No pictures should appear. The lines from the beginning of the listing through the one holding "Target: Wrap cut" must be reproduced exactly, and nothing more.

=======

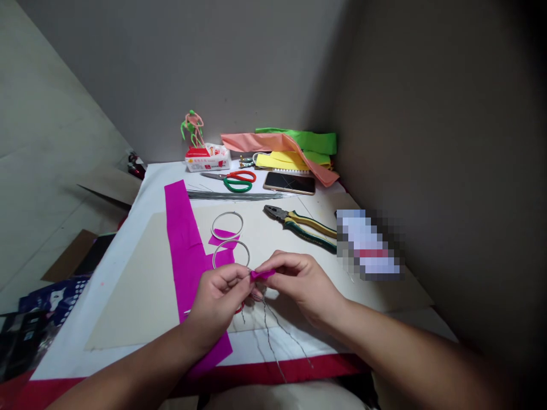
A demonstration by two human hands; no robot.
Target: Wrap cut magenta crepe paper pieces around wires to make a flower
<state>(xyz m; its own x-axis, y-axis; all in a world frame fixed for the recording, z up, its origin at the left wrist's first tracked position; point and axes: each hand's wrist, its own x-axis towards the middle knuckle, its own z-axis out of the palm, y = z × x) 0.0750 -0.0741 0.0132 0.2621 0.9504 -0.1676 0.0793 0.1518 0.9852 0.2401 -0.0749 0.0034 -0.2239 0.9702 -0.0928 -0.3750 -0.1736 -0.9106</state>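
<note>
Both my hands meet over the table's near middle. My left hand (pixel 220 299) is closed in a pinch on thin wires (pixel 273 336) that trail down toward the table's front edge. My right hand (pixel 299 279) pinches a small piece of magenta crepe paper (pixel 262 274) at the top of those wires. Under my left hand lies a long magenta paper strip (pixel 183 239). Just beyond my fingers lie two wire rings (pixel 228 236), each with a bit of magenta paper inside.
Pliers (pixel 305 225) with yellow-green handles lie to the right. Further back are scissors (pixel 233 179), a bundle of straight wires (pixel 235 195), a phone (pixel 289 183), folded coloured papers (pixel 294 149) and a small box (pixel 208 158). Walls close the back and right.
</note>
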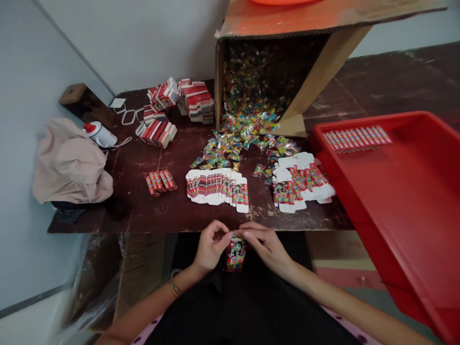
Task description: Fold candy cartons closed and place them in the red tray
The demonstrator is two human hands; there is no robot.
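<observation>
A small red printed candy box (236, 254) stands upright just off the front edge of the table, close to my body. The fingers of my left hand (212, 245) pinch its top from the left. My right hand (265, 244) closes on the top from the other side, its fingertips hiding part of the upper flap. Beyond them lies a fanned row of flat candy boxes (210, 186). Another pile of flat boxes (300, 184) rests to the right. Several filled boxes (161, 182) sit side by side at the left.
A tipped cardboard carton (294, 127) spills small candy packets (230, 143) onto the dark table (158, 211). A red tray (402, 191) on the right holds a row of boxes (357, 137). Bundled flat boxes (196, 100), a white bottle (102, 134) and beige cloth (72, 163) are at left.
</observation>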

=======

- _Task solution_
A demonstration by two human hands; no robot.
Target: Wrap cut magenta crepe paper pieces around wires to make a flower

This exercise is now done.